* Task description
From the listing below, extract every line containing "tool".

----------------

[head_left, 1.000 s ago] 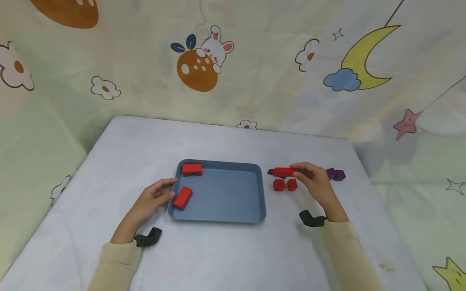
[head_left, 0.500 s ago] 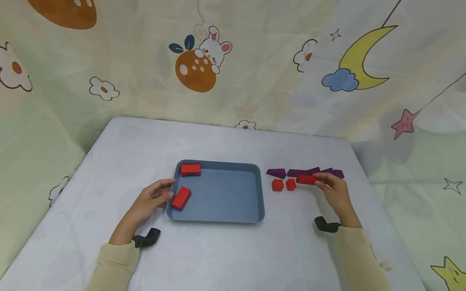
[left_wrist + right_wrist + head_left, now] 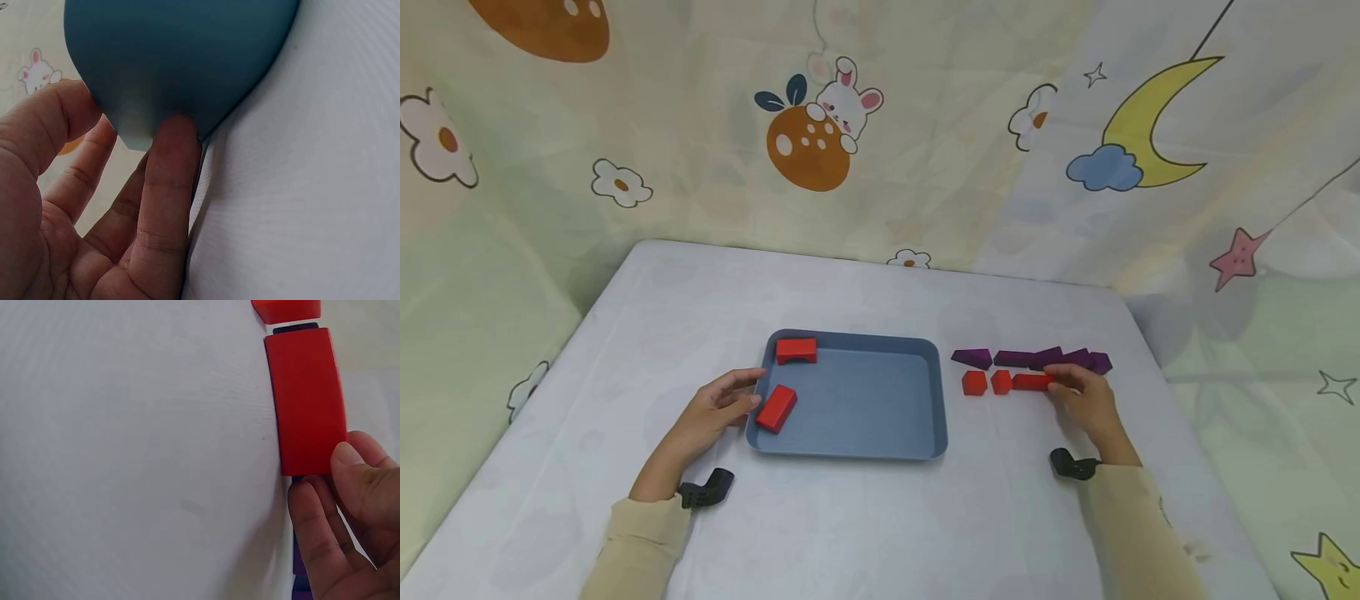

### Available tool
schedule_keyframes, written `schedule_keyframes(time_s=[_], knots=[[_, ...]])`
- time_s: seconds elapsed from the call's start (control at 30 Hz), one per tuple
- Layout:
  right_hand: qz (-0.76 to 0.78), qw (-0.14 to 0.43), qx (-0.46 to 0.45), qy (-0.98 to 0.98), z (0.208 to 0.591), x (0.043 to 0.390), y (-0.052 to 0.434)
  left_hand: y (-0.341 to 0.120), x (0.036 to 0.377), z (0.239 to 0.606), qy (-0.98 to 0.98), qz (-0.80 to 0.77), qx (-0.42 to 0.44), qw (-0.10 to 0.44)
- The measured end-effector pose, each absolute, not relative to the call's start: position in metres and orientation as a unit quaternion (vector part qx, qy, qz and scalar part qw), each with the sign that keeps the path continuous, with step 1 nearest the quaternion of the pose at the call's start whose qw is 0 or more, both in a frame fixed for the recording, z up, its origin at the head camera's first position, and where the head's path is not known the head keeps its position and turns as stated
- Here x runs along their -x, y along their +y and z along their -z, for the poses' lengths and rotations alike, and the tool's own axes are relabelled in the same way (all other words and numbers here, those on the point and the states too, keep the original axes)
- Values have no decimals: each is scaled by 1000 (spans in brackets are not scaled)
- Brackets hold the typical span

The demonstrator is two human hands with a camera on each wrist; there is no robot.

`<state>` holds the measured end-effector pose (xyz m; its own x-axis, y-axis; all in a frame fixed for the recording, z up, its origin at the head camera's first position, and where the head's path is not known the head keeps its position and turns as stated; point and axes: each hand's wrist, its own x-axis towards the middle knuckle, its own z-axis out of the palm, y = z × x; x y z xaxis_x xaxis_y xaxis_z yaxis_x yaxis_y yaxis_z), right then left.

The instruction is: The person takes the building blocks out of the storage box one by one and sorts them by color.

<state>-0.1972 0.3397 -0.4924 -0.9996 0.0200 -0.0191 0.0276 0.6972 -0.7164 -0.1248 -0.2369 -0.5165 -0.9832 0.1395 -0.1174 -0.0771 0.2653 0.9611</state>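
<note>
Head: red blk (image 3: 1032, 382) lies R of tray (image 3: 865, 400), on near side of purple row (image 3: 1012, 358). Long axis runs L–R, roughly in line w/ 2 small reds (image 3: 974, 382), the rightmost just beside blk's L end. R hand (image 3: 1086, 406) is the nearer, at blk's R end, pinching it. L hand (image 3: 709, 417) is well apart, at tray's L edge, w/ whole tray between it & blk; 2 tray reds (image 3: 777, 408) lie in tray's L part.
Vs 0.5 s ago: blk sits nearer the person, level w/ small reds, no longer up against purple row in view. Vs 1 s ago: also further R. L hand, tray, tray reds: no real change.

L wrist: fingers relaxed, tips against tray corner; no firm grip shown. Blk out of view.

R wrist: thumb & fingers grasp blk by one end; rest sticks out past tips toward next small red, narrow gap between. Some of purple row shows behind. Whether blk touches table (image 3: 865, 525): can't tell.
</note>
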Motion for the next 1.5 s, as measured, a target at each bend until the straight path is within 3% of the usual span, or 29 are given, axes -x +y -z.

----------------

* Result for this exercise
### Available tool
- Here x runs along their -x, y along their +y and z along their -z, for the poses' lengths and rotations alike, and the tool's own axes are relabelled in the same way (all other words and numbers here, those on the point and the states too, keep the original axes)

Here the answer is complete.